那天和趙曼吃飯,我把這件事情拿出來閑扯,趙曼很疑惑:“即便是違反禁忌,也不能這么快見陰靈吧?這件事有蹊蹺。”
我問怎么回事?趙曼搖搖頭,稱她也不清楚,但比起來這個,她倒覺得我更該關心自身中的死降,畢竟只有四年時間了,為了不讓她難過,我故作輕松:“人固有一死,遲早的事兒,解不開也沒事,因為…”
“因為什么?”趙曼問。
我望著她焦急的神情,鼻子發酸,強顏歡笑道:“因為我這輩子遇到了你,即便是死,也再沒遺憾。”
趙曼表情凝固,片刻后生氣的說:“放屁,什么死不死的,那個高人啊魃,不是說有救嗎?他好歹是東南亞第一高人,你相信他,死不了,以后再提這個字,看我不抽死你。”
大概過了一個多星期,李女士打來電話,口氣虛弱:“楊老板,我非但沒啥好運,還要不行了。”
前幾天,李女士和老公出去吃飯,回來的路上,忽然激烈的咳嗽起來,呼吸也變的困難,老公把她送到醫院,留夜打點滴,可第二天,又奇怪的發起高燒,無奈只好繼續在醫院觀察,可輸液溫度下去,完了就升,來來回回,體溫一直在三十八度,她十分難受,感覺就快要死了一樣,求我幫她。
這怎么回事?我問你有沒有違反‘虎頭邪術’李女士說沒,我說得問下香港高人,明天再給你答復。

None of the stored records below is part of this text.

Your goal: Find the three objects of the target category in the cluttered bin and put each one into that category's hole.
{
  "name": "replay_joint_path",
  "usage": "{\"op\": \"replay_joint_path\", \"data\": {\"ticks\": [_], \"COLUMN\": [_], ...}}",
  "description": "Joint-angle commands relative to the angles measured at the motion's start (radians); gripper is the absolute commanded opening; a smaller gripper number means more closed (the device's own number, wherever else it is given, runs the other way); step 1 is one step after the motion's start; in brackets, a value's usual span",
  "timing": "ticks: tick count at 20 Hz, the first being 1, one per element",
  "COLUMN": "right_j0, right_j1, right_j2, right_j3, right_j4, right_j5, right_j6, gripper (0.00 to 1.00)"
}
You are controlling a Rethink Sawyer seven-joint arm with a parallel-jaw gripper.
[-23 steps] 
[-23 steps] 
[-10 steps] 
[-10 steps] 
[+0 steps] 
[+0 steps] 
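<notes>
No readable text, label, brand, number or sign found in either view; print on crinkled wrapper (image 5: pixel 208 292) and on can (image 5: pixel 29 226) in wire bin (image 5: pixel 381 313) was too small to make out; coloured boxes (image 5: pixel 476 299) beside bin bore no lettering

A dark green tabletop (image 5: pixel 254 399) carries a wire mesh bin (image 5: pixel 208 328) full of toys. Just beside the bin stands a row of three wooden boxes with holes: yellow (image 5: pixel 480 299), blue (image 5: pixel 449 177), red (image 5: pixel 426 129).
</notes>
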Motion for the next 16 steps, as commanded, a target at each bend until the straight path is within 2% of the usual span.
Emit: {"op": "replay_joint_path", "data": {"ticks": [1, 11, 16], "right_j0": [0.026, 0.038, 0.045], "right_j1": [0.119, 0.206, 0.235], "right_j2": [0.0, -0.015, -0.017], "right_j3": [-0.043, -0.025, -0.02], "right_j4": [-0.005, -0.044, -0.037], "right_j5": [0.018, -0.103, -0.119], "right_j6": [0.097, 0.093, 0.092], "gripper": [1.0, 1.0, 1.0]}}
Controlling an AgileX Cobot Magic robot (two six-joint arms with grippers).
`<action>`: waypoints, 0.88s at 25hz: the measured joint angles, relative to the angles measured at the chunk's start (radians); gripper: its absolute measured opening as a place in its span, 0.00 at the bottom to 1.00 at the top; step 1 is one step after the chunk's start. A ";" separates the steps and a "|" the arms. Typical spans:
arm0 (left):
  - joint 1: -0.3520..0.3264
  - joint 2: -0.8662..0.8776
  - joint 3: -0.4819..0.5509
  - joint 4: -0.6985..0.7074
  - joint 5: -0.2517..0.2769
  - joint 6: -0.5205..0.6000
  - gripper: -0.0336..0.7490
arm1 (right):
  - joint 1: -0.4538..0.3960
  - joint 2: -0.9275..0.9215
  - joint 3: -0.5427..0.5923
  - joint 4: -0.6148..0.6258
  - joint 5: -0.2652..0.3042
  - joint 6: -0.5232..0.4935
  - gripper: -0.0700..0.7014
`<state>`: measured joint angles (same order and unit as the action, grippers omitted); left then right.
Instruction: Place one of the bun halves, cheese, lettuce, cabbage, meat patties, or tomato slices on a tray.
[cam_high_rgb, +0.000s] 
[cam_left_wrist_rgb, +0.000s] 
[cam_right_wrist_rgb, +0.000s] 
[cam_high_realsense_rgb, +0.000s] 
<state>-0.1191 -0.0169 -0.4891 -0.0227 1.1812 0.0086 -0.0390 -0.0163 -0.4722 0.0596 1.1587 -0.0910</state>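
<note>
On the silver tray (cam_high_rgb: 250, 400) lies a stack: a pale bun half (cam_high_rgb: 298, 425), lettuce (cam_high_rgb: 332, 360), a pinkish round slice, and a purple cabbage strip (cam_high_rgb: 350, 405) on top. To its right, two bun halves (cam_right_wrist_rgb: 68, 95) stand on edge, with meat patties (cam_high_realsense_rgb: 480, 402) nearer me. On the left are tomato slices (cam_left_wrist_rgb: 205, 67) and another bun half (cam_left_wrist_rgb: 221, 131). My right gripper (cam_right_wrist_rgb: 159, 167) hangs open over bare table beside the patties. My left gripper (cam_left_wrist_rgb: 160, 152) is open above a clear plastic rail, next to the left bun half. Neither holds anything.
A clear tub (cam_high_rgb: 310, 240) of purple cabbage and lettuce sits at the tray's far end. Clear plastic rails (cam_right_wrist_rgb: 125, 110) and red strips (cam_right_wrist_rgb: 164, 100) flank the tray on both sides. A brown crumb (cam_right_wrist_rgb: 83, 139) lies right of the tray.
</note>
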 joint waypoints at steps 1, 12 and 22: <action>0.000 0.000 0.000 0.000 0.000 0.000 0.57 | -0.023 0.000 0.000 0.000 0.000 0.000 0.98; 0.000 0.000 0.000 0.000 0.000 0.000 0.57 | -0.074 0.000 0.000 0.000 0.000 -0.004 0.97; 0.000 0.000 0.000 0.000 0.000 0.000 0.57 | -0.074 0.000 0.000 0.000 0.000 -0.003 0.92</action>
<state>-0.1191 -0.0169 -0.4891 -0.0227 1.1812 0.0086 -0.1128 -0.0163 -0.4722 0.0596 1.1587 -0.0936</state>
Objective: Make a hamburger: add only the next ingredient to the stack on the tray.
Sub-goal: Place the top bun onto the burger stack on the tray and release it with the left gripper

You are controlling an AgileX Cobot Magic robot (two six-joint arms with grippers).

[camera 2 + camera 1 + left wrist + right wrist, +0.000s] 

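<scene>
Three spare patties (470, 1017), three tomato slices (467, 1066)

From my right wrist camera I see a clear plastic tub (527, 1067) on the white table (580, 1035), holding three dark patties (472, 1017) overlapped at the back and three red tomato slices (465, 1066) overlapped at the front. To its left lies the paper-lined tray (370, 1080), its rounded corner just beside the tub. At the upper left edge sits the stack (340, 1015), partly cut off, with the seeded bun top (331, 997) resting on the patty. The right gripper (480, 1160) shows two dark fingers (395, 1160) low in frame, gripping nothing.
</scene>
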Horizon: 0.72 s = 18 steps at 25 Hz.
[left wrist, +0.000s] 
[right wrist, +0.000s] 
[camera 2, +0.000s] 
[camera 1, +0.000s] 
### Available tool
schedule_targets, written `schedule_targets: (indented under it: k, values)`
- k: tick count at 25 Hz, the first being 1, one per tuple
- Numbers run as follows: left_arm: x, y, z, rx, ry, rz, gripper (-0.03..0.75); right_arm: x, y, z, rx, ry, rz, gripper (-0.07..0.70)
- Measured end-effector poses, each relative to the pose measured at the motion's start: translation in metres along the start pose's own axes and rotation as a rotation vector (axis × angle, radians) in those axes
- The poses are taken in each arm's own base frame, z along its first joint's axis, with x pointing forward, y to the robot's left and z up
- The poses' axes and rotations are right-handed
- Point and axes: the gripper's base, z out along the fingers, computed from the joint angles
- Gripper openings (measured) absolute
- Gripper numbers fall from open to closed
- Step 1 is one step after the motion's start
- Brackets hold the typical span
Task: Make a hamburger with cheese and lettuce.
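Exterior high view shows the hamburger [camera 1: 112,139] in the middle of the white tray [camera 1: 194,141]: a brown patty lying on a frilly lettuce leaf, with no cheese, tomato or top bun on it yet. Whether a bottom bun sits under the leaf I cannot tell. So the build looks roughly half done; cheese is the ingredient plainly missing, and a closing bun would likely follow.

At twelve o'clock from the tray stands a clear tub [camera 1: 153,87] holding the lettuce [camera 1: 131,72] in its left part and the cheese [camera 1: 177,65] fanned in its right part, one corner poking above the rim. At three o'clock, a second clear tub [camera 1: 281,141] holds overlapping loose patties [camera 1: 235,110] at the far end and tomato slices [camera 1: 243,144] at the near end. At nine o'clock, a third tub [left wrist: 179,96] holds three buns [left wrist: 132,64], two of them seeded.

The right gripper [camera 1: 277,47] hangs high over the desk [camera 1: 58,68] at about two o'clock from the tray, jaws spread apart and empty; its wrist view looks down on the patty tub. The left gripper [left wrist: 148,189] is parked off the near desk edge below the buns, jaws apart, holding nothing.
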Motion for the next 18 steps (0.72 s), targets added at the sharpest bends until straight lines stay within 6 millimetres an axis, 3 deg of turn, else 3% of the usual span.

掛斷電話,我把李女士的情況,以短信形式告訴趙曼,之后開始思考,以前也遇到過賣給邪術,不靈驗需要高人前去施法的客戶,但李女士和他們又完全不同,因為人家要不‘邪術’破相,要不就是被扔出家去,而李女士的‘虎頭邪術’除了讓她做個夢外,毫無動靜,要是陳小蓮供的貨,那就不難解釋了,因為完全可能沒入靈,但和趙曼合作這么多年,她的為人我還是很相信的。
第二天中午,趙曼打來電話,說特意問了王鬼師父,他也很奇怪,稱要見下事主,才能查清楚怎么回事。
我給李女士打去電話,說需要香港高人前去施法解決,但費用很貴,你做好三十萬的心理準備吧。